Una serata da ricordare per  sempre, che per Usain Bolt vale 160 mila dollari: 60 mila per la vittoria e 100 mila come bonus per il nuovo record del mondo dei 100. L'Airone Usain Bolt continua a volare, è alto 1.96 ma  corre più veloce di ogni altri uomo nella storia, non gli basta neanche aver fatto segnare un 9"58 da fantascienza. Così quasi due ore dopo il suo successo, assolto l'obbligo della conferenza stampa, torna sulla pista azzurra dell'Olympiastadion ormai deserto per una sgambata molto leggera che manda in visibilio i volontari e gli operatori ancora presenti. Indossa una maglietta  verde con scritto "World Record" ed è prodigo di autografi e sorrisi, per la gioia degli sponsor che adesso continueranno a coprirlo d'oro.

Ma Bolt si sente una leggenda vivente? "Ci sto lavorando sopra con impegno - è la risposta - e potete star certi che anche nelle prossime stagioni continuerò a lavorare per questo. Non so quando stabilirò il mio nuovo record, ma tutto è possibile. Io stasera volevo abbattere il muro dei 9"60, era un traguardo fantastico questo che mi ero dato ma sono riuscito a centrarlo e ora sono felice". Vincere oggi è stato più facile  del previsto? "Ho avuto una buona partenza - sostiene Bolt - e  ai 50 metri mi sono reso conto che era tutto sotto controllo. Poi il resto della corsa è andato tutto bene".

In semifinale Bolt aveva fatto una falsa partenza che se fossero state già in  vigore le nuove regole Iaaf gli sarebbe costata carissima, ovvero la squalifica. "L'ho fatto perché in quel momento era molto eccitato, succede". Il marziano della Giamaica ha voglia di ridere, scherzare e fare smorfie, anche in pista, ma quando arriva il momento della gara trova sempre la concentrazione giusta: qual è il segreto? "Quando devo correre, e quando c'è un campionato del mondo, so sempre cosa fare e non mi faccio distrarre - dice -. E' facile  trovare gli stimoli giusti, ed è stato un onore affrontare e battere questi avversari: competere con avversari come Tyson Gay ed Asafa Powell rende grande non solo me ma soprattutto l'atletica". Il presidente della Iaaf Lamine Diack, presente anche lui alla conferenza stampa, gongola seduto accanto a Gay e  ammette che "questa finale e' stata un grande spot per la nostra disciplina".

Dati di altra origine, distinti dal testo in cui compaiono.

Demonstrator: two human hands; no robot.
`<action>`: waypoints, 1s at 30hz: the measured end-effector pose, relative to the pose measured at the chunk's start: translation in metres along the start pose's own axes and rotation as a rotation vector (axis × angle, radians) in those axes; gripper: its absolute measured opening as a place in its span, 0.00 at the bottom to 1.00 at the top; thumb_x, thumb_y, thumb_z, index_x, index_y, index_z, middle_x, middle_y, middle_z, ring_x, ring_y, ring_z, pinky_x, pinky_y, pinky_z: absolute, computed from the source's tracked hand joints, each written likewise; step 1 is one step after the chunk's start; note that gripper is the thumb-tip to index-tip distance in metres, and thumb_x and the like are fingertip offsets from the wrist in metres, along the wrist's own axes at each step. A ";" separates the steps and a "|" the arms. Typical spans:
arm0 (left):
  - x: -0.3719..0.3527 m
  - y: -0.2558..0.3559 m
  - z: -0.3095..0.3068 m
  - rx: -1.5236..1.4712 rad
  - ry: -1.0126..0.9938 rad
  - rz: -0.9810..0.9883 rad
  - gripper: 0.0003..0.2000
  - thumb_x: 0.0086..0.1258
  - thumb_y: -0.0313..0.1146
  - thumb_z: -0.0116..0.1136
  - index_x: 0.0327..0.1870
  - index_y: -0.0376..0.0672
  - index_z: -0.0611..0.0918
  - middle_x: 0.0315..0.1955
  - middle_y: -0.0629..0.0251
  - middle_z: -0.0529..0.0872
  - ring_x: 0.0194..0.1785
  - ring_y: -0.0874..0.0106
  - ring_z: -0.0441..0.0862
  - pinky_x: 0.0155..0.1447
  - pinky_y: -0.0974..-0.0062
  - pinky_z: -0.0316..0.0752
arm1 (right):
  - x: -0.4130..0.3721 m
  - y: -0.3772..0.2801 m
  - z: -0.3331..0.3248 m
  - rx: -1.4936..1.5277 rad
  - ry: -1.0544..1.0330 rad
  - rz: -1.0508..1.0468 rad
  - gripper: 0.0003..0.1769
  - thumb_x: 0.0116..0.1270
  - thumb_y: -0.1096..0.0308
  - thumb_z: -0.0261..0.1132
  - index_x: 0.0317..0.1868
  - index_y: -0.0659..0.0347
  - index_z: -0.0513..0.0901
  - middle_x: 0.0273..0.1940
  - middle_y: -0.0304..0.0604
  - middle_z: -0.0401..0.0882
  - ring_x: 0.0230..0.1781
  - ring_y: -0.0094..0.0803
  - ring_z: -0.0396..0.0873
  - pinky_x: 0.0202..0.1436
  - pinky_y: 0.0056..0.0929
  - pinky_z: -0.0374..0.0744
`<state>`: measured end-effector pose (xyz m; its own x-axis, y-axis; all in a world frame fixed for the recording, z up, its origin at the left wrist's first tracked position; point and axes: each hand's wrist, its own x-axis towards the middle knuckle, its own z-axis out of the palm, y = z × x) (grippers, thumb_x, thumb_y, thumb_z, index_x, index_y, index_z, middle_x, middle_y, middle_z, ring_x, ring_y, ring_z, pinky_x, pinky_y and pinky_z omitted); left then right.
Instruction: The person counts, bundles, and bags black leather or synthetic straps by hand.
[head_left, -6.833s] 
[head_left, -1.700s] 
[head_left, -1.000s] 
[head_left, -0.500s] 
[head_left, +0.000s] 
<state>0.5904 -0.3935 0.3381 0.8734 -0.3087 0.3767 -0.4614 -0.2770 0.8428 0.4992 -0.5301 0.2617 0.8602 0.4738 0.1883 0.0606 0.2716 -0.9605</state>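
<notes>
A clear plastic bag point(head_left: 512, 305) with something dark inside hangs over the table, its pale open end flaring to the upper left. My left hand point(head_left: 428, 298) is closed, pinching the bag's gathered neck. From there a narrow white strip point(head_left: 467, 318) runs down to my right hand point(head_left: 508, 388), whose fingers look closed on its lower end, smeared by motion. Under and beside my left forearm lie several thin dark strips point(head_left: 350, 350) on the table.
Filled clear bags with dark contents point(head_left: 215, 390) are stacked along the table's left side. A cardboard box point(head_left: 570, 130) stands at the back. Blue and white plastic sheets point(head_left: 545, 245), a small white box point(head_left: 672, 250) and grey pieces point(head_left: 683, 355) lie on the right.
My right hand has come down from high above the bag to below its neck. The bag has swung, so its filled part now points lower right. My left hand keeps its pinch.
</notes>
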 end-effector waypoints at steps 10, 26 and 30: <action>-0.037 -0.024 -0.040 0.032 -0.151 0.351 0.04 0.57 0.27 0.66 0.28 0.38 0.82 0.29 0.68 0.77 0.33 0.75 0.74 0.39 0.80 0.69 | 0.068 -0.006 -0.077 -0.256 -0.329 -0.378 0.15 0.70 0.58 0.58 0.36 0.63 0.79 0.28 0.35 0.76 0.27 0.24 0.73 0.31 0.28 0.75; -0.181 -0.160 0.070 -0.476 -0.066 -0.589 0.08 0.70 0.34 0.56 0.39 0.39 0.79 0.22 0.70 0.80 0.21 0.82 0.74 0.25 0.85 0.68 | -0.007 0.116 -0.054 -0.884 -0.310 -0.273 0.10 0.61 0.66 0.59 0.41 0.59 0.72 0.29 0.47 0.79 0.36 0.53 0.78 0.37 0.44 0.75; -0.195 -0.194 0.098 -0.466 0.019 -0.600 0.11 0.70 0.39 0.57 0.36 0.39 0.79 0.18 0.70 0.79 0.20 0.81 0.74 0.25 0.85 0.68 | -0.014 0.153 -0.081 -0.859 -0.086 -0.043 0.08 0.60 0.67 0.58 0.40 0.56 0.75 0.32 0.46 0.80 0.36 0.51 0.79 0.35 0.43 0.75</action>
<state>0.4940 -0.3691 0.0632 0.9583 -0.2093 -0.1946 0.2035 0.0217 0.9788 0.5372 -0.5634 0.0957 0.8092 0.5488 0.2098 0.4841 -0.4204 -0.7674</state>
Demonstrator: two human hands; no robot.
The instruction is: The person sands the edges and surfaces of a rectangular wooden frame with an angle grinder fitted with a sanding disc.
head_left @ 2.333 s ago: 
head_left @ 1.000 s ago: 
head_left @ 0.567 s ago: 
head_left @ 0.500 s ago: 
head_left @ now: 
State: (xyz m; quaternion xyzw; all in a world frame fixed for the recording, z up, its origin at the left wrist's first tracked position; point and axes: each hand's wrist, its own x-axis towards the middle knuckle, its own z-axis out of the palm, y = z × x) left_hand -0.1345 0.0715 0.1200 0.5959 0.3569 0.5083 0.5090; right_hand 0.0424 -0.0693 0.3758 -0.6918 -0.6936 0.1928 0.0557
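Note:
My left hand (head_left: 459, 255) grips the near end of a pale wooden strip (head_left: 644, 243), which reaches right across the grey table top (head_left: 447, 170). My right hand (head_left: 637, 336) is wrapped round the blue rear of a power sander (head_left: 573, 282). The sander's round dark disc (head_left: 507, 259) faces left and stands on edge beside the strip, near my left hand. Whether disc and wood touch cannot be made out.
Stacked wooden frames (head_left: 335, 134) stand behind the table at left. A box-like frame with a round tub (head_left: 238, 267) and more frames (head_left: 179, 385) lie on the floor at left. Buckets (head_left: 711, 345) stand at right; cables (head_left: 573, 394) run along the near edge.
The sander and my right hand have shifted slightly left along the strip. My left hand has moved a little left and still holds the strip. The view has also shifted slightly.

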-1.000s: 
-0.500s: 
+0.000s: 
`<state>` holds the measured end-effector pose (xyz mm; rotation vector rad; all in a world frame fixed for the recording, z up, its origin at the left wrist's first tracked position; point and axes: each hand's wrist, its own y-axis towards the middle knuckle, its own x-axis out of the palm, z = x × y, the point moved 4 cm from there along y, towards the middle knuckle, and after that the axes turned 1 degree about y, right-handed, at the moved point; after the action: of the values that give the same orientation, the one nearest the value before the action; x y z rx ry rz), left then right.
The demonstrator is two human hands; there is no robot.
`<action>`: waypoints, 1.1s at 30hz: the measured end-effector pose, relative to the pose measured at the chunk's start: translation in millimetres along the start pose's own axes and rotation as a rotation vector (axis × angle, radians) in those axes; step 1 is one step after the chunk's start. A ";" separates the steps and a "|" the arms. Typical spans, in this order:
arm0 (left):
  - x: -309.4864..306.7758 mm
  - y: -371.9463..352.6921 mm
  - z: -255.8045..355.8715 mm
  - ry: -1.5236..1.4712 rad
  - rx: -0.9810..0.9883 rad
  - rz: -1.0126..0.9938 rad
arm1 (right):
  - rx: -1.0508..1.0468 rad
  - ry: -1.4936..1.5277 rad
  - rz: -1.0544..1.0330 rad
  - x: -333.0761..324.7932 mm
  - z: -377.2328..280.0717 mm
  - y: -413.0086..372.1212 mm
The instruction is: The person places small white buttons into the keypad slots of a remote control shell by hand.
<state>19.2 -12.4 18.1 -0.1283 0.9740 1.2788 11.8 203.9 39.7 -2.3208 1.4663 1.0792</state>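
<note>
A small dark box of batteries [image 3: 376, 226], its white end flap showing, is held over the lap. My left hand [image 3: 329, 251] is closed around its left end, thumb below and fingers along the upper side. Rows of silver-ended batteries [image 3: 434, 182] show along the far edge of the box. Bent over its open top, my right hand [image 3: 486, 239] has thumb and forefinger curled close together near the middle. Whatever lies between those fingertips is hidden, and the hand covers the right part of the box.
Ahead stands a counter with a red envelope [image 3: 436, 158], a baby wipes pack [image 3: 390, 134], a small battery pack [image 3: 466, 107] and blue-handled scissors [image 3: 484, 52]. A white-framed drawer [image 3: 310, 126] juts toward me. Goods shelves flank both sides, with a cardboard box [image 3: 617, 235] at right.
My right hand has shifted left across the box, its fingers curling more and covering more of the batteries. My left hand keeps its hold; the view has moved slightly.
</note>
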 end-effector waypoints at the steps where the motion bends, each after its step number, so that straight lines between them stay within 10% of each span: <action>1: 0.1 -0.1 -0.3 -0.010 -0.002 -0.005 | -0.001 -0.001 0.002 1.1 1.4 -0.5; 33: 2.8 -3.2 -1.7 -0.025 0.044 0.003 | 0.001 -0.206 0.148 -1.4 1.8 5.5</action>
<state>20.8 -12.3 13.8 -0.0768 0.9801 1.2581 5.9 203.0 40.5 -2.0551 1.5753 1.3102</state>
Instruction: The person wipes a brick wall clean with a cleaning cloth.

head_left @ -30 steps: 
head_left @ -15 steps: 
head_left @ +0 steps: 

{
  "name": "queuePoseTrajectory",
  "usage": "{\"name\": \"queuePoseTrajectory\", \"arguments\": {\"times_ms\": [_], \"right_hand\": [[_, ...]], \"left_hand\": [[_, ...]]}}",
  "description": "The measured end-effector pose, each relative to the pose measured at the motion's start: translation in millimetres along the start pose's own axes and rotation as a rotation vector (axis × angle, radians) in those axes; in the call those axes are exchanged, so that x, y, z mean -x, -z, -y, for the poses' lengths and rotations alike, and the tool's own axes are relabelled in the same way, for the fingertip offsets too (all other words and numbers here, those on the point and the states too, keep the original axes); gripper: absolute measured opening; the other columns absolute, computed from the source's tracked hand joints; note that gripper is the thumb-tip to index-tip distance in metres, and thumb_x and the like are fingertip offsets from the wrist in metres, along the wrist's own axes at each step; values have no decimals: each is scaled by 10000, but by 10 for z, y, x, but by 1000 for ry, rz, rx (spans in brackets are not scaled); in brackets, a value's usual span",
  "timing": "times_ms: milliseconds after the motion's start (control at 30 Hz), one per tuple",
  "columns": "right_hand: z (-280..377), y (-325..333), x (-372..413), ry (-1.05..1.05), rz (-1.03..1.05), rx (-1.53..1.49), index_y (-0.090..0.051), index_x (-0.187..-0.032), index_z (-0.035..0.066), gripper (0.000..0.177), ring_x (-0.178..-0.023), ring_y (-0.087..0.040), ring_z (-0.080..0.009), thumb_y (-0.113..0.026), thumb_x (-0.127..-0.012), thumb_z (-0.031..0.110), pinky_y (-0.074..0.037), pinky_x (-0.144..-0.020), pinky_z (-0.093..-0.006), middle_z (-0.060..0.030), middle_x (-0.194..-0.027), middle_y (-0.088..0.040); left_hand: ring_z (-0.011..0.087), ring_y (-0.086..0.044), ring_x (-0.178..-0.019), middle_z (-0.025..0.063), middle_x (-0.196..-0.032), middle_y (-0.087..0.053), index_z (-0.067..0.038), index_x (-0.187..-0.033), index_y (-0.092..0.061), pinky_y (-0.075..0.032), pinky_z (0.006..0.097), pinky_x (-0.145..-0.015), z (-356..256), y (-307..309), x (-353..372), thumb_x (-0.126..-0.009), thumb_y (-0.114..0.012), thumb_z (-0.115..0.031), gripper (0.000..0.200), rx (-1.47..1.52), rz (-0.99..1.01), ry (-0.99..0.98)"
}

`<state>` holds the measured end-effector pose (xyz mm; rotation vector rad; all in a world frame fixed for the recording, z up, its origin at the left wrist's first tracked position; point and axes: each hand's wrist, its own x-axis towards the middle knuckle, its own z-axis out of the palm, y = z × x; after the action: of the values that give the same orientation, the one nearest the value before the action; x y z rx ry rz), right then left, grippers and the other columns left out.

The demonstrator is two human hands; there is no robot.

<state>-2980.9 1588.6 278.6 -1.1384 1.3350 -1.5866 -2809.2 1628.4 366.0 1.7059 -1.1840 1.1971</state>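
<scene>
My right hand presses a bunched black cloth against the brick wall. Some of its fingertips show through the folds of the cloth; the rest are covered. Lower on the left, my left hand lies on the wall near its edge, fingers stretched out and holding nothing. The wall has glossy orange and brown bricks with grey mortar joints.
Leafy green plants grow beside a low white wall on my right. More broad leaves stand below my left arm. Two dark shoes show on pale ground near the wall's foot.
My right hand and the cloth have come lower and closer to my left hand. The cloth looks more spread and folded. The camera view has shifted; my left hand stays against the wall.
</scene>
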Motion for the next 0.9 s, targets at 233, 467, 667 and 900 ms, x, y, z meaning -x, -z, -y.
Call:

Ora Bolt promette vittoria e record del mondo anche nella finale dei 200 del 20 agosto? "Sarà molto più difficile - è la risposta del giamaicano -: ce la metterò tutta ma sarà terribile". Di poche parole, come al solito, un Tyson Gay che non sembra particolarmente deluso, perché consapevole di aver dato il massimo. Con Bolt parla, scambia qualche sorriso e pacche sulle  spalle, poi si mette in posa per le foto ricordo insieme. "Sono contento - spiega - perché ho corso come potevo, ho dato il 100% e contro un Bolt cosi', che ha ottenuto un primato del genere, più di questo non era possibile". Come si sente in vista della rivincita sui 200? "In questo momento non so  neppure se ci sarò - dice Gay - perché ho di nuovo dolore agli adduttori: deciderò se correre soltanto dopo essermi fatto visitare e quindi saranno i medici a dirmi cosa devo fare".